DIRECTIONS FOR THIS TASK
From the listing below, pull out every line where the string "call" appears.

RECORDED DATA
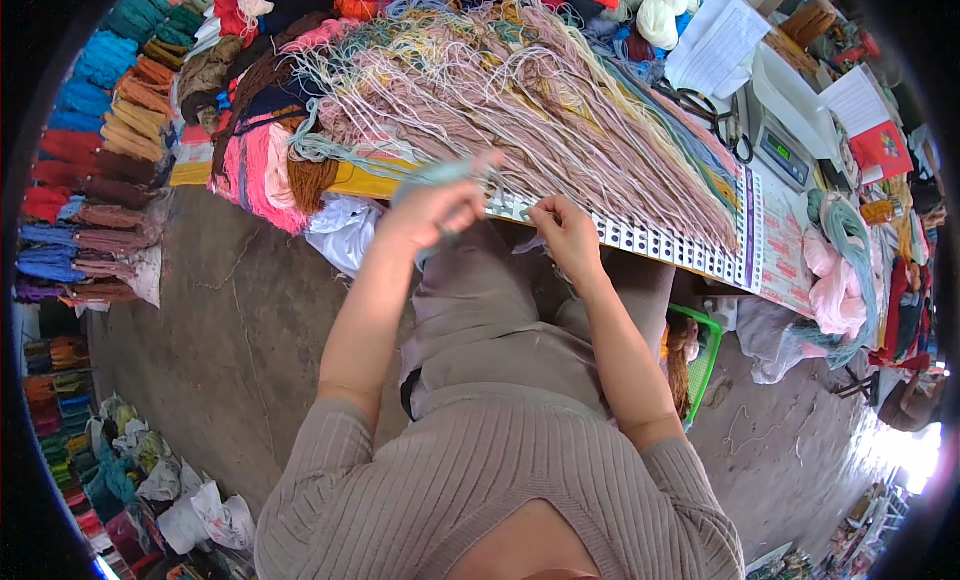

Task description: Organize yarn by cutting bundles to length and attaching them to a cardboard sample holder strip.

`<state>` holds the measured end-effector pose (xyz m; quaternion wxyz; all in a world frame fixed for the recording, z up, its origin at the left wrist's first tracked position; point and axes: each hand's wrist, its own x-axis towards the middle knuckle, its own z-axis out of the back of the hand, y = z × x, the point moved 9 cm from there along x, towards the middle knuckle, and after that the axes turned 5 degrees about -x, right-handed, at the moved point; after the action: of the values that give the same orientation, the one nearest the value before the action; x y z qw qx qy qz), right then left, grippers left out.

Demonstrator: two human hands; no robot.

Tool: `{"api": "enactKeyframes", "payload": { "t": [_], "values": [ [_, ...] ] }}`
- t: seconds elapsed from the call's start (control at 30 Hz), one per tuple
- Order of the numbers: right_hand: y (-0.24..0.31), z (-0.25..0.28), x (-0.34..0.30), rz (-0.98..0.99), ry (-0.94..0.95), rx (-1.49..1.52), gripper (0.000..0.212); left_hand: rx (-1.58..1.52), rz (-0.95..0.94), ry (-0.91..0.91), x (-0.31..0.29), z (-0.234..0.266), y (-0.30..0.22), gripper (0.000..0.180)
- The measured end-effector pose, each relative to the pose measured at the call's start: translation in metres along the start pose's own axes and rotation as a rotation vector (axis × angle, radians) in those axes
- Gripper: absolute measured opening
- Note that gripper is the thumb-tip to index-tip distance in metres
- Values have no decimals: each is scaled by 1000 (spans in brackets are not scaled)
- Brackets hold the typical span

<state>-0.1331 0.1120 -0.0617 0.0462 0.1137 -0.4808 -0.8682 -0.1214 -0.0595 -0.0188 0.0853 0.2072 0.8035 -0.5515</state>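
Note:
My left hand [438, 218] is curled and smeared by motion at the table's near edge, with pale blue-green yarn [447, 170] running over its fingers. That yarn trails left toward a loose blue-green bunch [315, 145]. To its right, my right hand [568, 238] pinches with thumb and forefinger at the edge of a white card strip with rows of dark holes [640, 242]. What sits between those fingertips is too small to make out. Beyond both hands, many long strands of pink, white, yellow and brown yarn [520, 110] fan across the table from the strip.
Black scissors [735, 140] and a digital scale [780, 160] stand to the right, near paper sheets [715, 42]. Pink skeins [835, 280] hang at the right corner. A green basket [708, 355] is below the table. Coloured skeins [105, 185] line the left side.

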Motion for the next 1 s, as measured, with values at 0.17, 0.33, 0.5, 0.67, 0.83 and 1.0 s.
{"api": "enactKeyframes", "payload": {
  "t": [0.17, 0.33, 0.5, 0.67, 0.83, 1.0],
  "values": [
    [6, -2, 0, 92, -41, -130, 23, 471, 36, -58, 24, -2, 57, 16],
    [29, -5, -11, 193, -88, -423, 34, -499, -23, -2, 9, 86, -5, 12],
    [29, -2, -11, 235, -146, -456, 33, -891, -273, -61, -23, 175, -77, 16],
    [33, -5, -14, 255, -132, -441, 33, 471, -54, -1117, -72, 262, -66, 39],
    [54, -2, -45, 469, -268, -86, 11, -194, -228, -143, -43, 55, 16, 36],
    [43, -40, -59, 229, 64, 449, 12, -366, 59, 136, -35, -38, 65, 45]
  ]
}}
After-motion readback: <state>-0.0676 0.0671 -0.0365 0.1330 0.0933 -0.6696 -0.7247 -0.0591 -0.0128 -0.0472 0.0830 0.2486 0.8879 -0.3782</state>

YOUR SOLUTION
- t: seconds elapsed from the call's start (control at 30 Hz), one per tuple
- The measured end-effector pose, each relative to the pose measured at the call's start: translation in metres along the start pose's own axes and rotation as a rotation vector (axis × angle, radians) in those axes

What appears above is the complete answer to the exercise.